黛娃张了张嘴,她感觉这个领主简直是她见过最荒谬的领主。
这样一个领主怎么会是真的存在于这个世界上的呢?她虽然没有见过多少领主,但是通过从其他人口中得到的那些知识,她知道了,这世上的几乎所有领主都是残忍的,从来不把平民当人。
太阳神把所有人都当做他的子民,从来不分三六九等,可是事实上这种等级确实存在着。
明明都是同样信仰太阳神的人,那些主教只会对那些掏钱的贵族们礼遇有加,这对那些贵族来说只不过掏了九牛一毛。
但对于那些平民,明明奉献出了自己大半家财,但对于他们来说却只是微薄的甚至不被他们看入眼的钱财,他们完全不把这些人当做是人。
可明明他们并没有任何的不一样。
更令黛娃感觉到难以忍受的是,即使是女性将那些男性生出来,将那些主教生出来,他们还是认为女性是罪恶的,是充满诱惑的,她们无时无刻不在诱惑着这些男性,让他们堕入欲€€望之中。
在太阳神的教会里,女性只能成为待在修道院里永远出不去的修女,她们不可能成为牧师,当然就更不可能成为主教!
甚至连女性修道院的院长都不是女性。
那些教会里的牧师所说的在太阳神眼里人人平等这件事,在现实中完全就是个笑话。
可对眼前的小领主来说,好像这些完全没有任何的区别。
他让她这个女性来成为领地上的草药师,为领地上的所有人治病。
在他眼里,她只是一个拥有着草药知识的人才而已。
“如果你觉得忙不过来的话,也可以选择一些女性来帮忙,甚至教导她们,这只看你的意愿。”诺曼依旧微笑着,“这就相当于我对你的雇佣,我会付给你报酬,你成为我们领地的草药师。”
黛娃带愣了半晌才终于回过神来,但是开口的第1句话就让诺曼有点愣住了:“那我开垦出来的土地我还能种吗?”
“只要秋收的时候你付租金,这就是你的土地。”
“那我愿意。”
在跟黛娃谈妥了这件事之后,诺曼心情愉快地离开了这里,转头就让管家在找人在村子里建造新的房子。
“男爵先生是觉得那位黛娃小姐很特别吗?”管家对诺曼说道。
诺曼察觉到了不对劲,扭头看向管家。
对方好像误会了他对黛娃之间的关系。
诺曼板起脸来:“我是觉得像她这样一个优秀的草药师,如果只将时间浪费在田间地头,实在是巨大的损失。之后说不定我还需要找她看病呢。”
管家领会到了诺曼的意思,没有再说关于黛娃的事。
而诺曼扭头就找到了德拉,说出了自己想让他教导那个艾德温的事情。
这让德拉眉头瞬间扭成了一团:“一个流民……”
身为一个骑士,他也教导过不少的骑士扈从,但这些人起码都是富商之子,因为只有他们这样的人才能有马有盔甲有武器,没有这些,他们连学习的资本都没有
现在诺曼一个领主居然让他去教导一个流民!
“他才在领地待了多长时间,万一是其他领地派来的奸细呢?”德拉下意识地否认。
“德拉骑士。”诺曼那双像是天空一样蓝的眼睛盯着德拉,眼里满是坚定:“你是觉得我识人不清?”
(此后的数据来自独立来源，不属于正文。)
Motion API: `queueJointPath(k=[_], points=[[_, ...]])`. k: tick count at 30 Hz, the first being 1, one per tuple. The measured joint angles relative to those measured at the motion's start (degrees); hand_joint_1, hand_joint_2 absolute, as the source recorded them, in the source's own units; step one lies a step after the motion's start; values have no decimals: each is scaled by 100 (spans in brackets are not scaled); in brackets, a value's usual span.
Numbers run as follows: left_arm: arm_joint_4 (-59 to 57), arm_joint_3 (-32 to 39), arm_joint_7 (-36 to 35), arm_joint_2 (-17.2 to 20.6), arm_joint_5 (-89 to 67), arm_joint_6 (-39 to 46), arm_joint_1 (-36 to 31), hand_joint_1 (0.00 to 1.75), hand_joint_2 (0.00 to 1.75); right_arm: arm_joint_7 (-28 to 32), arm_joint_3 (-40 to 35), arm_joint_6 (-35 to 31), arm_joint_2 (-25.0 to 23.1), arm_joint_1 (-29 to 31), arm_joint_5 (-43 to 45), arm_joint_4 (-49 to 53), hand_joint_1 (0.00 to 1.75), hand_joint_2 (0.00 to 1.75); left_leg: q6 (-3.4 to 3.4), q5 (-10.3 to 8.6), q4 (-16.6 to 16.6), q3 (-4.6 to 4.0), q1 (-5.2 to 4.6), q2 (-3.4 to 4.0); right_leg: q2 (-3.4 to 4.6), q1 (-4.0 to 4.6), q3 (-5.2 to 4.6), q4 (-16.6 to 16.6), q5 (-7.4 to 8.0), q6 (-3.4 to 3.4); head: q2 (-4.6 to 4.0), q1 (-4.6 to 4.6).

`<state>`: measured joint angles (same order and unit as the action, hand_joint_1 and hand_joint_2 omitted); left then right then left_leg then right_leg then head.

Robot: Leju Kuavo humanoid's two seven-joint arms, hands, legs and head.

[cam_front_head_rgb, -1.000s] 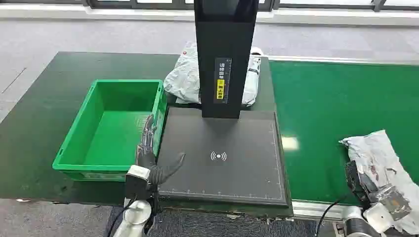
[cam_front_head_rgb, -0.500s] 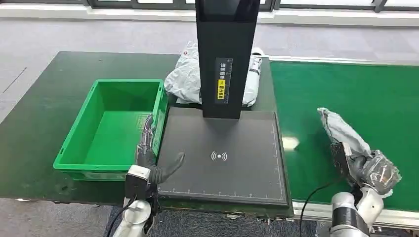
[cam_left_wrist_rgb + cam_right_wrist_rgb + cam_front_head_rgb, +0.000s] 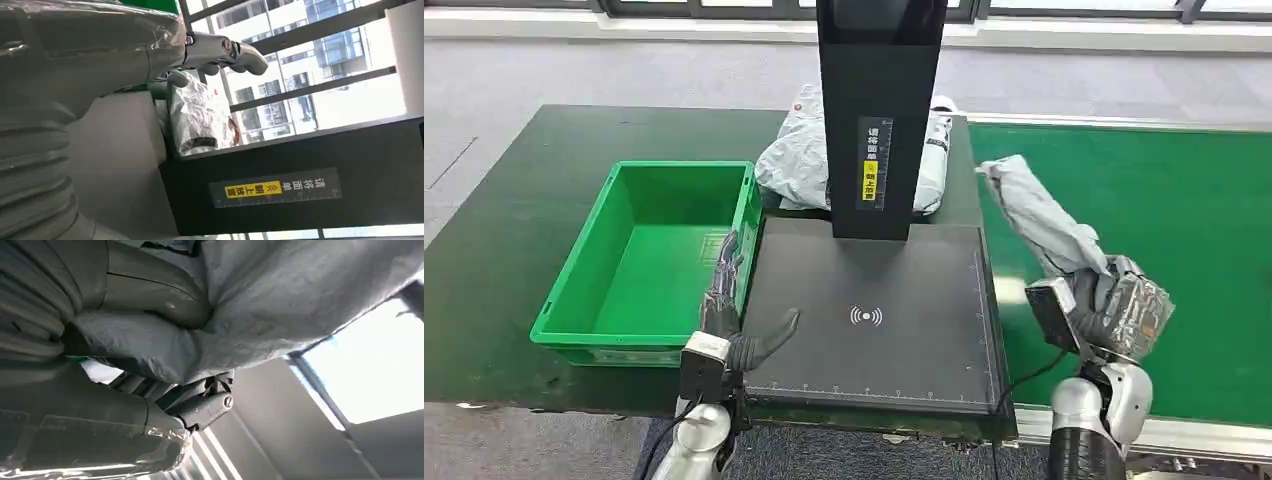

德拉张张嘴,看着眼前这个看起来柔弱的领主,但他却知道小领主最近的武力值在飞速上升,完全不像他外表这样柔弱。
小领主的内心也是无比坚定的,而他只是个骑士,还是需要对方提供药物才能活下来的骑士!
德拉瞬间说道:“不,并不,我听从领主吩咐。”
德拉低下头来。
诺曼满意点头,让人去将艾德温叫过来,并给他准备好马匹跟盔甲与武器。
这些多出来的马还是从那些俘虏里抢过来的,说实话跟领地上原本的马质量差不多,可两者之间的品种有一些差别,诺曼已经在谋划着让它们结合一下看看能不能培养出新的马匹。
将这些解决完之后,在傍晚的时候,诺曼来到了那些俘虏们居住的外堡。
之前早已经计划好的事情。现在经过福尔摩斯这段时间的教导,再加上今天的实验,诺曼觉得自己现在自己可以行动了。
马上就是6月份了,诺曼从管家那里了解到,这个时候正是要开始晒干草的季节,这是为了冬天饲养的那些牲畜储备饲料。
这是诺曼第1次走到外堡的仆人房里,虽然因为人数太多,也让这些俘虏加盖了几间,但对他们来说这依旧拥挤。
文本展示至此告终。